1. Create new OS-user
(root):
> useradd -d /home/<os-user> -g <sapsys GID> -G sapinst <os-user>
2. Set initial password
(root):
> passwd <os-user>:
Set initial passwd
3. Set final passwd
(root):
> su - <os-user>
> passwd
Enter initial password first then set final password twice
4. Set default shell.
(root):
> vi /etc/passwd
Change shell for <os-user> from /bin/bash to /bin/csh to allow user logon.
Change shell for <os-user> from /bin/bash to /sbin/nologin to prevent user logon.
5. Create home directory
(root):
> mkdir /home/<os-user>
> chown <os-user>:sapsys /home/<os-user>
> chmod 755 /home/<os-user>
6. Copy <sid>adm env to <os-user>
(os-user):
> cd > cp /home/<sid>adm/.* . Logout and login and check environment
7. Check and set correct permissions on sapuxuserchk executable
(root):
> cd /sapmnt/<SID>/exe/uc/linuxx86_64
> chown root:sapsys sapuxuserchk
> chmod u+s,o-rwx sapuxuserchk
Also on all local instance exe directories (DVEBMGSxx, Dxx and ASCSxx):
(root):
> cd /usr/sap/<SID>/<instance>/exe
> chown root:sapsys sapuxuserchk
> chmod u+s,o-rwx sapuxuserchk
For SAP HANA Databases also do the above for the HDB executable directory (e.g. /usr/sap/<HANA SID>/SYS/exe/hdb).
Documentation from SAP can be found in SAP note 927637.
**** 8. Add the following 2 lines to the DEFAULT.PFL of the SAP satellite system (and also for the ASCS instance profile and HANA DB instance if applicable)
service/protectedwebmethods = SDEFAULT
service/admin_users = <os-user>
  • On Unix : service/admin_users = **<**user1> <user2>
  • On Windows: service/admin_users = domain\<user1> domain\<user2>
where <user1> is the normal <sid>adm user and <user2> is the user that was created, separated by space.
For HANA Databases do the above in the DEFAULT.PFL in directory /usr/sap/<HANA SID>/SYS/profile
9. Re-Start SAP Control service for all instances (DVEBMGSxx, Dxx, (A)SCSxx)
(official sap-user):
> sapcontrol -nr <instance# xx> -function RestartService\
10. (Re)create the SAPControl connections using the Systems menu
(Re)create the SAPControl connections in the Systems menu for the SAP satellite system in question and wait several minutes after doing so.
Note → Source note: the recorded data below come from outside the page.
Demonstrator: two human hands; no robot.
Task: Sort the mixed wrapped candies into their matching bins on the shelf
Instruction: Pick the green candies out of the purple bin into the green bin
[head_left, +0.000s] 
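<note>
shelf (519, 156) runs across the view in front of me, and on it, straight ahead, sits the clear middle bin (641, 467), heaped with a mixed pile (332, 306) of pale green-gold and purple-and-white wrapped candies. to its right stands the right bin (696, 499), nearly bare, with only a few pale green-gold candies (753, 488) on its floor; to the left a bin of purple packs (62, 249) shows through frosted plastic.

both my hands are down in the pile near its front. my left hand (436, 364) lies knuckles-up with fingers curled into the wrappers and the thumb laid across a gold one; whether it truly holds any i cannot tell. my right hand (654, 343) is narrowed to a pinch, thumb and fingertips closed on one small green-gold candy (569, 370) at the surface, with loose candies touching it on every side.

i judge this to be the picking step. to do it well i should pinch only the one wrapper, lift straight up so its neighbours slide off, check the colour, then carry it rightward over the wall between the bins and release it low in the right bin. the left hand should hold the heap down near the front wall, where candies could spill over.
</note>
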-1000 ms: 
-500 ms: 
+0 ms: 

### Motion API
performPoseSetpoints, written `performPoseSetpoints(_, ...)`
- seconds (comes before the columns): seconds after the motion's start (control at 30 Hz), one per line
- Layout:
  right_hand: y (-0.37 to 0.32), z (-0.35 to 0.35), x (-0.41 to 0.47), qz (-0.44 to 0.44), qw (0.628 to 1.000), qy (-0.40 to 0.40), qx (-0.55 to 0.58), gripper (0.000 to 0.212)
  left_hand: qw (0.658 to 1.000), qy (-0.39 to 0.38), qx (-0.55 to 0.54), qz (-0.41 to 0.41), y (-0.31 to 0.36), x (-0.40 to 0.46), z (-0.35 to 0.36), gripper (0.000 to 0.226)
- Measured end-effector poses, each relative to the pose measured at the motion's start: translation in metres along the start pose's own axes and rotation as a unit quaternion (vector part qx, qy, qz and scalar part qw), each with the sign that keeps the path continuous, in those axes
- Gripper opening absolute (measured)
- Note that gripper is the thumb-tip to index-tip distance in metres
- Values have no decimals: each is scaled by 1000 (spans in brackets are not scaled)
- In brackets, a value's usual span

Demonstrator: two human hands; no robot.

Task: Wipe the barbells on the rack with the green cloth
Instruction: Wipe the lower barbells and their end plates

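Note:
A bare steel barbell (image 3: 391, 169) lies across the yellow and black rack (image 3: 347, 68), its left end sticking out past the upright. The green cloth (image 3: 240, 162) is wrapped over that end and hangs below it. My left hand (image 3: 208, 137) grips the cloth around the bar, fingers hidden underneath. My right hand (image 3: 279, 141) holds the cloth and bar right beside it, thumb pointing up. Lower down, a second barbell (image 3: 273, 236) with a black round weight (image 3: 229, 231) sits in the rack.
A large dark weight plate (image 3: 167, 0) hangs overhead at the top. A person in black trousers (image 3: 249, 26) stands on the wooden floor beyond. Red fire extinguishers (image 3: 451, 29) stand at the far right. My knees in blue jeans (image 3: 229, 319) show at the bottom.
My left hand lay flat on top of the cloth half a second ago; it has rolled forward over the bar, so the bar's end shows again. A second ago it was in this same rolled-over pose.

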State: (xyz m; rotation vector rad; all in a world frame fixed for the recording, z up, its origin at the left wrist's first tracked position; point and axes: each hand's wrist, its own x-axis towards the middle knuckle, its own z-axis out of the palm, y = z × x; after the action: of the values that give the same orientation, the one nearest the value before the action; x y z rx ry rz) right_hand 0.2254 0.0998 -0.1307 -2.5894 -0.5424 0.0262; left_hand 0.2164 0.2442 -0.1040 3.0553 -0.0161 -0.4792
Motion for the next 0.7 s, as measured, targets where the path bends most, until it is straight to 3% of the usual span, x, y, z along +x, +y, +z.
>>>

The connection will not turn green (as is the case with the <sid>adm user), but yellow instead. This is OK. When you hover your cursor over the yellow icon it will show as:
SAPControl connection using alternative OS-user
11. Verify that SAPControl works ok
In the Systems menu for the SAP satellite system concerned, go to the System Context, and inspect the SAPControl context. It should now be filled for all instances:
SAPControl context
Procedure for Windows:
For Windows you must create a user as a member of the Groups: SAP_LocalAdmin and Users:
Windows Roles required for Protect4S satellite OS user
Next: Follow step 8-11 from the above procedure for non-windows systems.